» What you will do: Give back every record precisely.
Exercise data: Begin
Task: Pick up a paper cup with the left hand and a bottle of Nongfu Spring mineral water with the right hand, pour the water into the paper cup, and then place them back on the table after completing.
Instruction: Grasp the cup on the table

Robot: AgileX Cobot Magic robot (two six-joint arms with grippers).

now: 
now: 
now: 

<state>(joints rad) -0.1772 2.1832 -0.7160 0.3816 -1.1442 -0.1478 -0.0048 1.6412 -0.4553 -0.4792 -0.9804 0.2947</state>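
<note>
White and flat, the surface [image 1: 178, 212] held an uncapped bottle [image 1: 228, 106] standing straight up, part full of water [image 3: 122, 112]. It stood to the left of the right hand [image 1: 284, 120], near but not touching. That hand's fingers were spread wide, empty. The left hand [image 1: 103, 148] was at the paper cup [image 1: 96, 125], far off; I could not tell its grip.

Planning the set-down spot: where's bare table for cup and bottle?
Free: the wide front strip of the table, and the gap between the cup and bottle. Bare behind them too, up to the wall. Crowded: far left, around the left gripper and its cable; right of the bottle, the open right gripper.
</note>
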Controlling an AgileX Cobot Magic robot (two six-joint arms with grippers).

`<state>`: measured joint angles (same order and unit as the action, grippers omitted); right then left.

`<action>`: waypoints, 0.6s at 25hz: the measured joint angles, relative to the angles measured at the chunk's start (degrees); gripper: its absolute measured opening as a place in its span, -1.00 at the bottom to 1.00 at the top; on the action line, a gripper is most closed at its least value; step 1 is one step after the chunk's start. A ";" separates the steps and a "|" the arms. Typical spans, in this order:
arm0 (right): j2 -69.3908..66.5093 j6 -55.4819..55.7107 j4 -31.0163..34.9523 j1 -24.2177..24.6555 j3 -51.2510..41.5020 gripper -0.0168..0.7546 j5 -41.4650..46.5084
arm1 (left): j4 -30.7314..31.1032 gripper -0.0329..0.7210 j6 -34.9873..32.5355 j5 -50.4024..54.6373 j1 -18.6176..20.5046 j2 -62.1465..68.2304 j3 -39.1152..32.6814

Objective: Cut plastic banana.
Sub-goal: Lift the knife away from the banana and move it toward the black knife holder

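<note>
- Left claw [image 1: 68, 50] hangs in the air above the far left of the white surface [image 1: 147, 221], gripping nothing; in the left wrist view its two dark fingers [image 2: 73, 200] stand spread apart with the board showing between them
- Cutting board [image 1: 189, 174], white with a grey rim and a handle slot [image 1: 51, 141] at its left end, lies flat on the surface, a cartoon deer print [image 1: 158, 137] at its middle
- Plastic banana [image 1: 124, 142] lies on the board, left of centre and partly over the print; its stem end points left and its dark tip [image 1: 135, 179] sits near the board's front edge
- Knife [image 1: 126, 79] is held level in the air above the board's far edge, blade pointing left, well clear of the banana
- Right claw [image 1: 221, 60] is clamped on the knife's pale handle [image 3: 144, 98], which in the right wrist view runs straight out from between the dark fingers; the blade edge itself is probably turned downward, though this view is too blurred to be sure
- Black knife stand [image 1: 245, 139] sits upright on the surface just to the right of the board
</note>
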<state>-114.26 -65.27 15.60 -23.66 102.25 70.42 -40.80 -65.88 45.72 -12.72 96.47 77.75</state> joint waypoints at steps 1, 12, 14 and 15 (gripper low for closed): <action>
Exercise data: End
» Answer to the exercise:
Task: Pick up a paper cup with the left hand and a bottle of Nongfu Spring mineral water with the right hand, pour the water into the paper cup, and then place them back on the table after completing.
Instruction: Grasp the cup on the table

Robot: AgileX Cobot Magic robot (two six-joint arms with grippers).

now: 
now: 
now: 

<state>(joints rad) -0.1772 2.1832 -0.7160 0.3816 -1.1442 -0.1478 -0.0048 1.6412 -0.4553 -0.4792 -0.9804 0.2947</state>
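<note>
White and flat, the surface [image 1: 178, 212] held an uncapped bottle [image 1: 228, 106] standing straight up, part full of water [image 3: 122, 112]. It stood to the left of the right hand [image 1: 284, 120], near but not touching. That hand's fingers were spread wide, empty. The left hand [image 1: 103, 148] was at the paper cup [image 1: 96, 125], far off; I could not tell its grip.

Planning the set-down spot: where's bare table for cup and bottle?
Free: the wide front strip of the table, and the gap between the cup and bottle. Bare behind them too, up to the wall. Crowded: far left, around the left gripper and its cable; right of the bottle, the open right gripper.
</note>
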Controlling an AgileX Cobot Magic robot (two six-joint arms with grippers).

`<state>`: measured joint angles (same order and unit as the action, grippers omitted); right then left.

`<action>`: waypoints, 0.6s at 25hz: the measured joint angles, relative to the angles measured at the chunk's start (degrees); gripper: its absolute measured opening as a place in its span, -1.00 at the bottom to 1.00 at the top; on the action line, a gripper is most closed at its least value; step 1 is one step after the chunk's start. A ";" separates the steps and a "|" the arms. Typical spans, in this order:
arm0 (right): j2 -69.3908..66.5093 j6 -55.4819..55.7107 j4 -31.0163..34.9523 j1 -24.2177..24.6555 j3 -51.2510..41.5020 gripper -0.0168..0.7546 j5 -41.4650..46.5084
arm1 (left): j4 -30.7314..31.1032 gripper -0.0329..0.7210 j6 -34.9873..32.5355 j5 -50.4024..54.6373 j1 -18.6176..20.5046 j2 -62.1465..68.2304 j3 -39.1152..32.6814

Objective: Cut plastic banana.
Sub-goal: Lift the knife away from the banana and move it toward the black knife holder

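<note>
- Left claw [image 1: 68, 50] hangs in the air above the far left of the white surface [image 1: 147, 221], gripping nothing; in the left wrist view its two dark fingers [image 2: 73, 200] stand spread apart with the board showing between them
- Cutting board [image 1: 189, 174], white with a grey rim and a handle slot [image 1: 51, 141] at its left end, lies flat on the surface, a cartoon deer print [image 1: 158, 137] at its middle
- Plastic banana [image 1: 124, 142] lies on the board, left of centre and partly over the print; its stem end points left and its dark tip [image 1: 135, 179] sits near the board's front edge
- Knife [image 1: 126, 79] is held level in the air above the board's far edge, blade pointing left, well clear of the banana
- Right claw [image 1: 221, 60] is clamped on the knife's pale handle [image 3: 144, 98], which in the right wrist view runs straight out from between the dark fingers; the blade edge itself is probably turned downward, though this view is too blurred to be sure
- Black knife stand [image 1: 245, 139] sits upright on the surface just to the right of the board
</note>
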<state>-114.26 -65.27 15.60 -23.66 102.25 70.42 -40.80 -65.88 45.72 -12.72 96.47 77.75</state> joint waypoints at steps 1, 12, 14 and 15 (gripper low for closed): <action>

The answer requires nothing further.